Concerns remain over the value of data, and the costs ($300 to $600 per day, Matthews noted) and availability of observers, especially at isolated ports.
“Vessels have lost trips and market due to lack of observers,” he stated. “We need a mechanism to train and certify more observers.”
Sara Skamser (center), of Foulweather Trawl net shop in Newport, Oregon, shows off the “barbecue grill” excluder developed at the shop to Mexican shrimp and hake fisherman Juan Pedro Vela. Vela and more than 20 of his fellow fishermen from northern Mexico traveled to Newport for a two-day exchange to learn how to better manage an emerging hake fishery in the Gulf of California.

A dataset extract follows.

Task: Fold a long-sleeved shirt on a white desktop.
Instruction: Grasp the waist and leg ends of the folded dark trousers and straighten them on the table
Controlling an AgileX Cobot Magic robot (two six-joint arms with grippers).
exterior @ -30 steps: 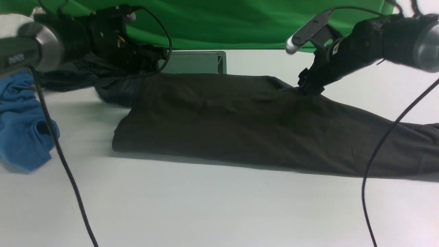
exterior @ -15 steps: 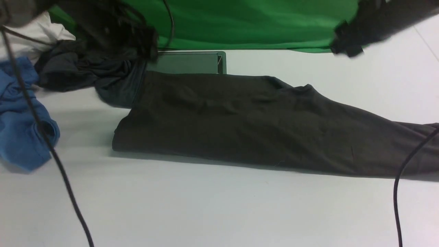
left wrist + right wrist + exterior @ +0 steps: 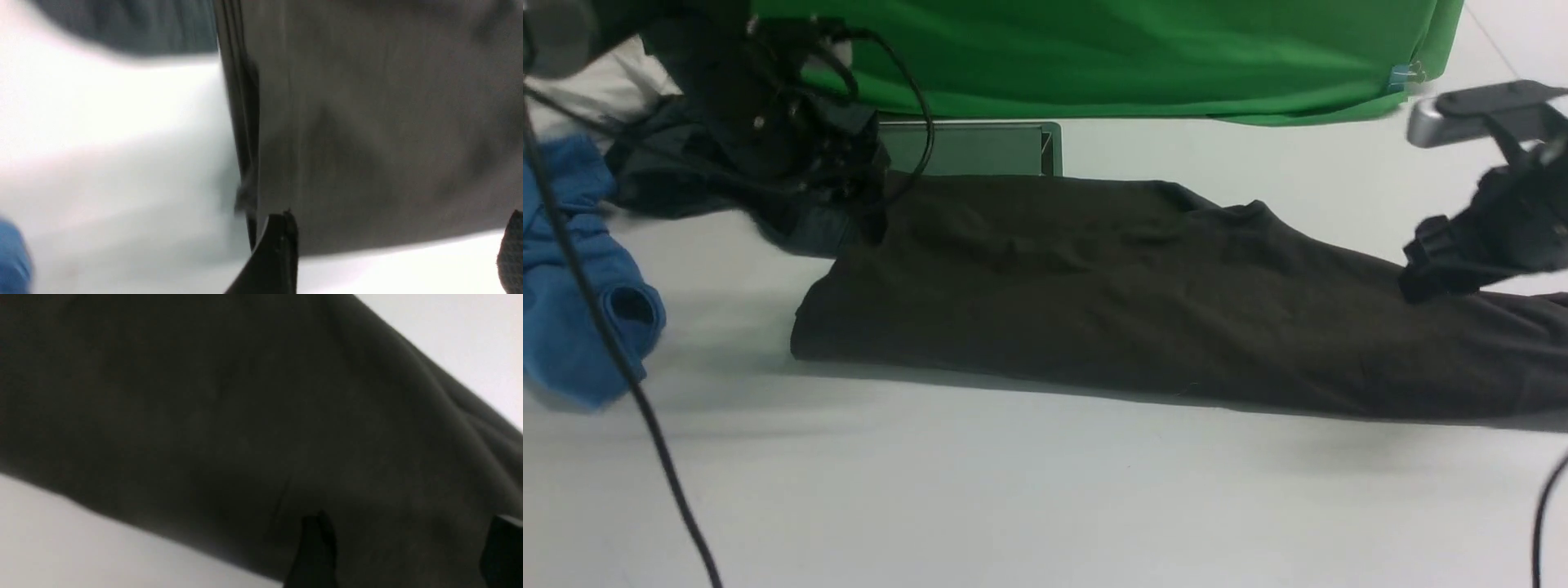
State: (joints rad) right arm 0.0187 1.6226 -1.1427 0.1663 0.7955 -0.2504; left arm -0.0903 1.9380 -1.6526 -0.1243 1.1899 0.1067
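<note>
– White and matte, that smooth bench (image 3: 1013, 490) of yours, with a green cloth backdrop (image 3: 1094, 57) hung along twelve o'clock. Where is the garment?

– My large dark olive-brown long-sleeved shirt (image 3: 1094, 294) lies flat across the middle of the bench. It forms a long band from nine o'clock to three o'clock, where it runs out of the front view. At its nine o'clock edge, my left wrist view shows stacked layers.

– And your left tool?

– My left tool (image 3: 862, 204) hangs at the shirt's ten o'clock corner. Its fingers (image 3: 278, 253) stand wide apart and grip nothing, and one is over the layered edge. Whether it touches the cloth I cannot tell, because that view is blurred.

– And the right one?

– My right tool (image 3: 1437, 265) sits low over the shirt at three o'clock. Its fingers (image 3: 314, 551) are spread and hold nothing, with dark knit beneath them.

– What else is on the bench?

– A rectangular silver-framed hatch (image 3: 980, 147) sits at eleven o'clock, just beyond the shirt's far edge. A crumpled dark grey-teal garment (image 3: 792, 233) lies at ten o'clock, touching that corner. A bunched blue garment (image 3: 572, 310) lies at nine o'clock, apart from the shirt.
</note>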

Monitoring via video cameras is the wave of the future. It, too, comes with a price tag, but Matthews said it could reduce observer costs and eliminate the issues of accessibility and lost trips. Initial cost can be high for the cameras (as many as 10), computer and software, sensors and battery backup. Electronic monitoring has several variables that can enhance or impede it, among them equipment reliability, data quality and timeliness, enforceability, and fleet behavior.
“Cameras will not work unless the fleet wants them to,” Matthews concluded. “Success depends on fleet cooperation.”
All of this, along with improved on-board and onshore technology and techniques for maintaining hake quality, indicate a bright future for the fishery – one the U.S. fishermen’s counterparts from Mexico hope to emulate.
Is the catch share system working?
Despite concerns and complaints, landings seem to indicate it is. As of press time, Pettinger said the Pacific fleet had hauled in 95 million pounds of hake – more than twice last season’s catch – and is on course to possibly reach 150 million pounds. Enough said for now.